The personal growth I have made in myself, my relationships, my career, with life has been transforming for me.
Time is ticking for me, I am in my 40’s and I only live once. I have so much to do before my end comes and the only way to do that is by challenging the fears that created the lifestyle I chose to live in my addiction. I have control over my choices, good, bad, and even the choice to make no decision is included.
For me I began by challenging my internal feelings that I created for myself. When someone was mad at me, I felt unloved, but in reality… If I smash someone’s favorite dish for example, they have a right to be mad at me. It doesn’t mean that they don’t love me. Doing this is a therapy technique called the ABC’s of CBT. It’s a good tool to learn, and you can YouTube it if it’s of interest.

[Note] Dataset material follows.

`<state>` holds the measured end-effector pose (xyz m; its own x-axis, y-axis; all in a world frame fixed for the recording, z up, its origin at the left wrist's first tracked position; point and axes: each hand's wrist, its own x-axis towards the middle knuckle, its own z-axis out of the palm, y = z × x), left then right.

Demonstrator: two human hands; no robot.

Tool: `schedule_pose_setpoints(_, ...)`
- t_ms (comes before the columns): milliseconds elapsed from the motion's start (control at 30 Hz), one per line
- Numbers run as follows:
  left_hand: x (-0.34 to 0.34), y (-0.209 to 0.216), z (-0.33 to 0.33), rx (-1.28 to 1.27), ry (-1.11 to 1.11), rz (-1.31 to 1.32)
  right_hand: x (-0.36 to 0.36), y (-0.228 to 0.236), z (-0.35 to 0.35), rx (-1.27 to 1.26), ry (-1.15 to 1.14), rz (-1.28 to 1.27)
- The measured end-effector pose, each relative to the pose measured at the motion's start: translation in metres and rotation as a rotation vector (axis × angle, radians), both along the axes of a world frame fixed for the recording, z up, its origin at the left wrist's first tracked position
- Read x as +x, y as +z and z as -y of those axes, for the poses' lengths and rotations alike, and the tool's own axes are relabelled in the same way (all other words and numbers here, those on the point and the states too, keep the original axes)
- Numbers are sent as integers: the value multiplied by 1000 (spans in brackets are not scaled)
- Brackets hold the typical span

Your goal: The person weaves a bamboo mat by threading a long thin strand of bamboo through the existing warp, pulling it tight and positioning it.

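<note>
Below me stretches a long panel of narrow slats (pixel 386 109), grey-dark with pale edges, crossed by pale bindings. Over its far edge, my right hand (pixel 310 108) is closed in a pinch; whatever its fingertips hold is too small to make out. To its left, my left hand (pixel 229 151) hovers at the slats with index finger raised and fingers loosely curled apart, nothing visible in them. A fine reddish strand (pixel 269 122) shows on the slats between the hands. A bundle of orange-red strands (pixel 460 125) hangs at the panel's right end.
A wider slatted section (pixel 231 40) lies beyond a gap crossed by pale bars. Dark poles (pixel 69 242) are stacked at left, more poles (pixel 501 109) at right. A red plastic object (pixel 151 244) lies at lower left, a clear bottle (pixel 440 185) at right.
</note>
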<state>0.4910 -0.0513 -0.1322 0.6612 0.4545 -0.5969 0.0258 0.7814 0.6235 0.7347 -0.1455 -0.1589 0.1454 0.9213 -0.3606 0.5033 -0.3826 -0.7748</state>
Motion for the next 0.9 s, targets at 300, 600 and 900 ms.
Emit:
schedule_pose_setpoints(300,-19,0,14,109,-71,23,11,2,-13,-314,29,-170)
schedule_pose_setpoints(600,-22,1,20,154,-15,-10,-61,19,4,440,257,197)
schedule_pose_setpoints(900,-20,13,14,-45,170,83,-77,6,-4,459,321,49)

Thank you @ShyBert and @anon68572606. I appreciate all of the kind words. Taking it one day at a time. I’ve realized there are several factors that are contributing to the crying spells and I’m trying to get a hold of them. Thank you for the support on a dark day
I must first love myself before others can truly love who I am.
It’s okay to be sad, or any other feeling you are experiencing. Feelings are a natural thing to experience, even when they’re scarier then anything we’ve ever experienced before.
Do you practice any sort of mindfulness or meditation to self regulate the emotions?